» **WORK ORDER**:
Only the lines below between the ones containing "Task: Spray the" and "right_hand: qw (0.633", inclusive, are to be reproduced, each exactly as it stands.

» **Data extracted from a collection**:
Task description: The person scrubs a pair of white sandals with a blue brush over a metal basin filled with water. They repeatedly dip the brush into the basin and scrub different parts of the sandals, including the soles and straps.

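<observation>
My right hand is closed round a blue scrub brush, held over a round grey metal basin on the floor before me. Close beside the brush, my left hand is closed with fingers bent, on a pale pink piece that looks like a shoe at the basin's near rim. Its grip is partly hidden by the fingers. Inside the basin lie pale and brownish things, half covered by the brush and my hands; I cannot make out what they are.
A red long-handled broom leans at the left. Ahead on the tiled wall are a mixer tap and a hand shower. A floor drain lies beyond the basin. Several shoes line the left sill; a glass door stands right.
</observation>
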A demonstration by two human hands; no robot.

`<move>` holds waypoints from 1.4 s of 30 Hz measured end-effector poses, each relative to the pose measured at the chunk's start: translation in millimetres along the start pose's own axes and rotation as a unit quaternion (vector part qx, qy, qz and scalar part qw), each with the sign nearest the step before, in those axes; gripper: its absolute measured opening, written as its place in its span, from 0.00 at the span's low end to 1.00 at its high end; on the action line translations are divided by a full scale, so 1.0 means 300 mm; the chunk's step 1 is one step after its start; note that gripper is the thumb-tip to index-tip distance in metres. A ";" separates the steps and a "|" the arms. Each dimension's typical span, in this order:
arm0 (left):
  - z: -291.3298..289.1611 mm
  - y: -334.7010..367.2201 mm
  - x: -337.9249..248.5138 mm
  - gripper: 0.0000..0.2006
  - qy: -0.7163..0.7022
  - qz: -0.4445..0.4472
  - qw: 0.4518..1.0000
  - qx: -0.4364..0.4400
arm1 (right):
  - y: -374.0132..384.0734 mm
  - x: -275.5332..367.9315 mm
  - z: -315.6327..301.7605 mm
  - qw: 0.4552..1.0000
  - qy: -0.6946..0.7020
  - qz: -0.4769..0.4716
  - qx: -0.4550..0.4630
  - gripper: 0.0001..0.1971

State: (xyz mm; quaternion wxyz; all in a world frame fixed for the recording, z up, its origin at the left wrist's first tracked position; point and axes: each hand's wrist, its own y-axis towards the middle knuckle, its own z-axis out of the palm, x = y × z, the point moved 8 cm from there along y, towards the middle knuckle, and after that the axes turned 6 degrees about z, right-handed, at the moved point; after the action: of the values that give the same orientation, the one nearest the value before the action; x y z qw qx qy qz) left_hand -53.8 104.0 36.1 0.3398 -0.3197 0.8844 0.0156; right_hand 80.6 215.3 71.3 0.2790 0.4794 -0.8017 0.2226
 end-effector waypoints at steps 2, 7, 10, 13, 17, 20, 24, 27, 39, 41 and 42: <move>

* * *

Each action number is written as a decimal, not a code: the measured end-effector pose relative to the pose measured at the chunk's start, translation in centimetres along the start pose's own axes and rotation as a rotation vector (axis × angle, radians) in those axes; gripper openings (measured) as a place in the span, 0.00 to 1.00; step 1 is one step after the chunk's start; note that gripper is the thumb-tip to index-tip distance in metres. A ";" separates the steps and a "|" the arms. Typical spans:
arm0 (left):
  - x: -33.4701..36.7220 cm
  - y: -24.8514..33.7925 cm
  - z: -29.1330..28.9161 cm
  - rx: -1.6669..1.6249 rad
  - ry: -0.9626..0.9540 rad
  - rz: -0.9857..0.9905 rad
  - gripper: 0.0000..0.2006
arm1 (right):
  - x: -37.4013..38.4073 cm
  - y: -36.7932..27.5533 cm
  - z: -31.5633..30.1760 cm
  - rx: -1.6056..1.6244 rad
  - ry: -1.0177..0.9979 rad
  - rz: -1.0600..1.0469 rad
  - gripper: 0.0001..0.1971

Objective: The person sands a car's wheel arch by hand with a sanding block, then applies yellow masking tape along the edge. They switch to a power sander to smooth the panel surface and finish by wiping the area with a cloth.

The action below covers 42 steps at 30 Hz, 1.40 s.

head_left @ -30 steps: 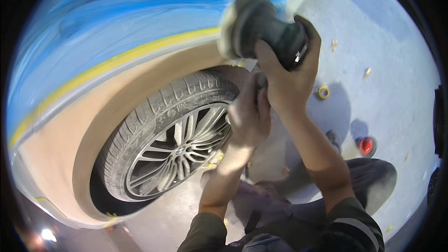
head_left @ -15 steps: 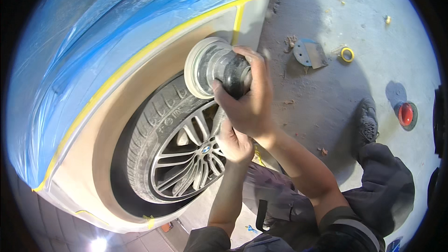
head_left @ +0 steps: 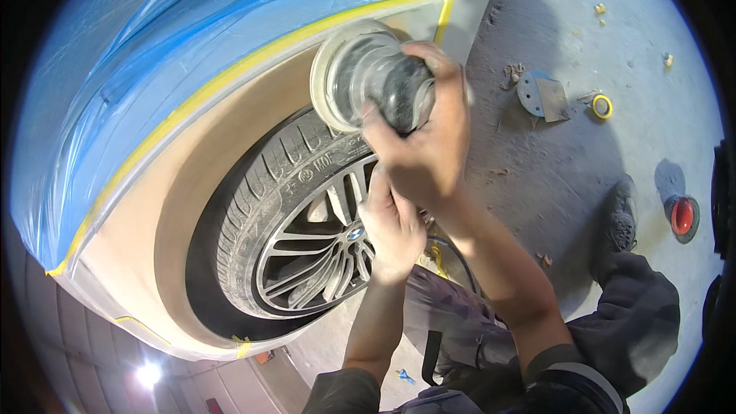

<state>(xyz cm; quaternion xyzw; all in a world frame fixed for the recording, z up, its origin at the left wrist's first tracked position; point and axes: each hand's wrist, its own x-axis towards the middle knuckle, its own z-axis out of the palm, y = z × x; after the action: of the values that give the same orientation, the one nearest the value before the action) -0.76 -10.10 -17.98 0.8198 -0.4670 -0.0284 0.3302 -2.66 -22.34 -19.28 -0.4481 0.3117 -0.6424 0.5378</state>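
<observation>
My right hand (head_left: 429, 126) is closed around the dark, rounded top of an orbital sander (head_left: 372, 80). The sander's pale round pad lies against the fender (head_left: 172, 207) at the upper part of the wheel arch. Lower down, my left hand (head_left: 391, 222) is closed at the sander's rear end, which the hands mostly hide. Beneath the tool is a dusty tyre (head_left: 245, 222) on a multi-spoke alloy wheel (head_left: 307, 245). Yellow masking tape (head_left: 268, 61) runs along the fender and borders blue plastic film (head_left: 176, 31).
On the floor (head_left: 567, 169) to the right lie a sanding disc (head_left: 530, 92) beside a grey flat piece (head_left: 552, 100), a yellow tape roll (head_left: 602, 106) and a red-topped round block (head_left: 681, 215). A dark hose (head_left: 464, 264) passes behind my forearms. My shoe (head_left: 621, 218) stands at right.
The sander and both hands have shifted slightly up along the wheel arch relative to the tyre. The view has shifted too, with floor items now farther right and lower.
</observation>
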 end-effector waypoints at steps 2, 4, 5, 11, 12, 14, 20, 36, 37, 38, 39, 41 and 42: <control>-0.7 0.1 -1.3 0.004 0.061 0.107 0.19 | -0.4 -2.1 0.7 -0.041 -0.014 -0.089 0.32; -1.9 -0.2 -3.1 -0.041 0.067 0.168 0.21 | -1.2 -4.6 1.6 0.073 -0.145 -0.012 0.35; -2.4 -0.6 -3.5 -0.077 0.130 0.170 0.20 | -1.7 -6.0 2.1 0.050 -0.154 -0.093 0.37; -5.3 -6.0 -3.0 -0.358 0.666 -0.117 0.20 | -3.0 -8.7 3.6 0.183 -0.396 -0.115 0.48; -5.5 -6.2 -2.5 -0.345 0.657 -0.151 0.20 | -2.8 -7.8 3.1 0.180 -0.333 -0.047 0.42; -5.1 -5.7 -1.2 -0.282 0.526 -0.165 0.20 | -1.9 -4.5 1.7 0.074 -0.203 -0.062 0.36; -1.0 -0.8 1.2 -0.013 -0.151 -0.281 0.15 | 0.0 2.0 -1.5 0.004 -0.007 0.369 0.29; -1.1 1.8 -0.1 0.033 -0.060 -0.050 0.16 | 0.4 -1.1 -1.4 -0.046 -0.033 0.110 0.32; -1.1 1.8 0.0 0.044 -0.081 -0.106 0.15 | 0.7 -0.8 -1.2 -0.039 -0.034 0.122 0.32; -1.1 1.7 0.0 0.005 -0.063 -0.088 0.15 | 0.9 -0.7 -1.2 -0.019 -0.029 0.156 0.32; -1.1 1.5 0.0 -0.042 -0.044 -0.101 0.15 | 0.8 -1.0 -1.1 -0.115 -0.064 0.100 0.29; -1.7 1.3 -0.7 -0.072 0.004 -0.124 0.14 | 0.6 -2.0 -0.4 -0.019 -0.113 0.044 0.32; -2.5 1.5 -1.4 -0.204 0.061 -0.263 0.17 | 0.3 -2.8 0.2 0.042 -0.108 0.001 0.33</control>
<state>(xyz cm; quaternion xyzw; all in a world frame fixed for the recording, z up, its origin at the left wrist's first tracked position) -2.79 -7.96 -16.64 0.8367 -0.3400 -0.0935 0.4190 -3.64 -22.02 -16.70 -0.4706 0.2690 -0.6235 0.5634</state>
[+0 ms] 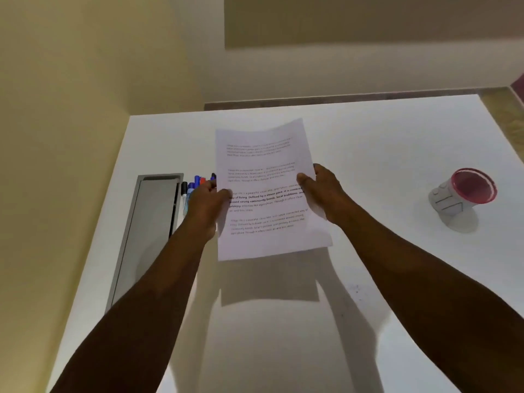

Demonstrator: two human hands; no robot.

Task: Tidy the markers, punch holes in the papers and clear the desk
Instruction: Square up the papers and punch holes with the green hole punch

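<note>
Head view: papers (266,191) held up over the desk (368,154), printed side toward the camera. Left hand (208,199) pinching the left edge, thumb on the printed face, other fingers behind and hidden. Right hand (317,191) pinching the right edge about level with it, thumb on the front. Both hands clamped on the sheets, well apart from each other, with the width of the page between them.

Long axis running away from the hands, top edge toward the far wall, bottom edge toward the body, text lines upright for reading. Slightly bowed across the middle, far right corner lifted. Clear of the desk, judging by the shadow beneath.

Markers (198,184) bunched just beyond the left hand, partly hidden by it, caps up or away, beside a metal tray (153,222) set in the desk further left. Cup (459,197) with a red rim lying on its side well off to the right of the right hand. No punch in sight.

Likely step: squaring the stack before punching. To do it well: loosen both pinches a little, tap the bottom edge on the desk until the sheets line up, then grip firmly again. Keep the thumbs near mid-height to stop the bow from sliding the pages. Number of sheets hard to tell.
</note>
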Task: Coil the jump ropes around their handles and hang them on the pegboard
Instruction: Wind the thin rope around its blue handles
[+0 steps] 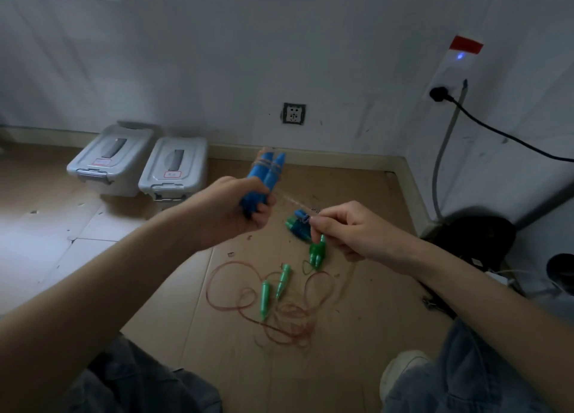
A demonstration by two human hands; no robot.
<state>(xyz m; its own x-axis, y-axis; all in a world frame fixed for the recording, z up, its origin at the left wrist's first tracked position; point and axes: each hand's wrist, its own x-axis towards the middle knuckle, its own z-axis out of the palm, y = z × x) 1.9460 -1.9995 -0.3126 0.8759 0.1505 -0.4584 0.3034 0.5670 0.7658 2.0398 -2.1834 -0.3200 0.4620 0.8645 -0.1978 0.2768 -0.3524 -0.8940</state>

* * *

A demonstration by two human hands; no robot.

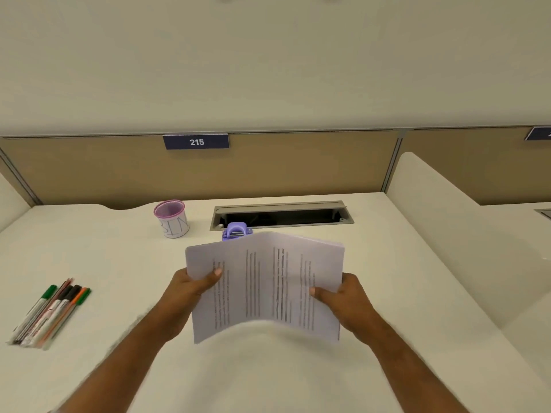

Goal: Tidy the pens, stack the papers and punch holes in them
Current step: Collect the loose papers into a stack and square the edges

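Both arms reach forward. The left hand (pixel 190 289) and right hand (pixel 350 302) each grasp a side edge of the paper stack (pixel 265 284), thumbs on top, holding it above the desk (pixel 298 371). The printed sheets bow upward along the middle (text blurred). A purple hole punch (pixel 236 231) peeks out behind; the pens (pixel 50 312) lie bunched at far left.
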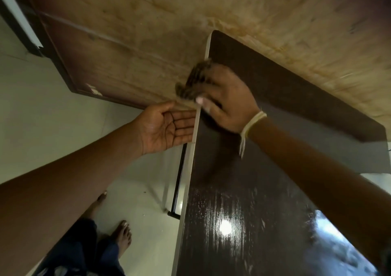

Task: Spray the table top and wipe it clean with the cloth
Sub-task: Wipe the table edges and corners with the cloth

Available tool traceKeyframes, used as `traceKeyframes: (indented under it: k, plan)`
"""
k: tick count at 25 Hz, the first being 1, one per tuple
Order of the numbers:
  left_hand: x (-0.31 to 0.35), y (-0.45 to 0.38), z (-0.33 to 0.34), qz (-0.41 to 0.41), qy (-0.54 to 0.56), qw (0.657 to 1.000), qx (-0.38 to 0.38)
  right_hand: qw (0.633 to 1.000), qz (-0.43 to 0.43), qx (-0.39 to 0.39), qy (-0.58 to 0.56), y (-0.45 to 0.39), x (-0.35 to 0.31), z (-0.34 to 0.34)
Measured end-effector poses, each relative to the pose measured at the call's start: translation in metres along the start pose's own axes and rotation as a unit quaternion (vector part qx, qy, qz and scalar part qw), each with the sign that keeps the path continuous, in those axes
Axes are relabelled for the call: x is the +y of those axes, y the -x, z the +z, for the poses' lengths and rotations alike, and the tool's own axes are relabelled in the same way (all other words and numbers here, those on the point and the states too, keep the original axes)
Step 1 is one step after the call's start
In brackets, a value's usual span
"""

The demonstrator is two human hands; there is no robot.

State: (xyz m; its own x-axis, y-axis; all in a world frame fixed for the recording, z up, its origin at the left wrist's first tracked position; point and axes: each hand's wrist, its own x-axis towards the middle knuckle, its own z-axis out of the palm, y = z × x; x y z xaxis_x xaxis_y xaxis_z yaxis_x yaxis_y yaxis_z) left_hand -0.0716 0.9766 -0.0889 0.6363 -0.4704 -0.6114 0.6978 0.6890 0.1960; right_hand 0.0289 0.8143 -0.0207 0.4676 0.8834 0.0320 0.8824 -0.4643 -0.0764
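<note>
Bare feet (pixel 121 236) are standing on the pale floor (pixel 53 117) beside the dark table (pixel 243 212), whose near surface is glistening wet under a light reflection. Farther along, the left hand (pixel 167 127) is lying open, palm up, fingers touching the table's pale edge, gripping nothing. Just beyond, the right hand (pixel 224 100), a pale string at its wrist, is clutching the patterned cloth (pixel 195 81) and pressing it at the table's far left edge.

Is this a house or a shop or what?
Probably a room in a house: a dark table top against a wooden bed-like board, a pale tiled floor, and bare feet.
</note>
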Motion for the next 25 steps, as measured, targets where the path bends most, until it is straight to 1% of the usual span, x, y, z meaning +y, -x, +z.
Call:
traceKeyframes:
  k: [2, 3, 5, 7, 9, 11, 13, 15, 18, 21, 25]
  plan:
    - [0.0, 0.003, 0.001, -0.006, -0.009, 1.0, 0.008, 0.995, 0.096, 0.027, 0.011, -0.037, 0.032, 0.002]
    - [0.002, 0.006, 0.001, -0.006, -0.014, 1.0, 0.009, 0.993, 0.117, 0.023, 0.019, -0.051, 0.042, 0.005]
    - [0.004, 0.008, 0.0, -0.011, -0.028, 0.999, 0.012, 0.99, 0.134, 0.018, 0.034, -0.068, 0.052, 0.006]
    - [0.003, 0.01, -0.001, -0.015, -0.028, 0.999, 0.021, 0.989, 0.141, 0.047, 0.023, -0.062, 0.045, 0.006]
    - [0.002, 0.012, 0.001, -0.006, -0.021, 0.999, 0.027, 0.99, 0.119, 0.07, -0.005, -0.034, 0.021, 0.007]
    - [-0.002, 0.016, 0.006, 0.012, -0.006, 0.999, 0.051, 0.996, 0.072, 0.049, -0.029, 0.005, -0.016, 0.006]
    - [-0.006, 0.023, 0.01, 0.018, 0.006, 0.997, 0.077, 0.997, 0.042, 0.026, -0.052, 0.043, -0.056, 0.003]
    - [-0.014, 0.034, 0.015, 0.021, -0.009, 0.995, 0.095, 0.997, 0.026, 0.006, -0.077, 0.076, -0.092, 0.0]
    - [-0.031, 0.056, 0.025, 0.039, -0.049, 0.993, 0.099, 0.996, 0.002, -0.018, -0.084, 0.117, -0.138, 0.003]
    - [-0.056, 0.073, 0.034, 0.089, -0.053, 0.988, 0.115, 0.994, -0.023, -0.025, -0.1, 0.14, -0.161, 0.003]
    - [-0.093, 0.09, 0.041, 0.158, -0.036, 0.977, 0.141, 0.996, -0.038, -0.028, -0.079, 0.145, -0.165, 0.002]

» **EXPECTED OUTPUT**:
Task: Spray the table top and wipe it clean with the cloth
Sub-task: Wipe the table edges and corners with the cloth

Available tool traceKeyframes, used as `traceKeyframes: (indented under it: k, plan)`
"""
k: tick count at 25 Hz, the first being 1, one per tuple
Order of the numbers:
  left_hand: x (-0.31 to 0.35), y (-0.45 to 0.38), z (-0.33 to 0.34), qz (-0.41 to 0.41), qy (-0.54 to 0.56), qw (0.657 to 1.000), qx (-0.38 to 0.38)
  right_hand: qw (0.633 to 1.000), qz (-0.43 to 0.43), qx (-0.39 to 0.39), qy (-0.58 to 0.56), y (-0.45 to 0.39), x (-0.35 to 0.31), z (-0.34 to 0.34)

No further output is given for this exercise.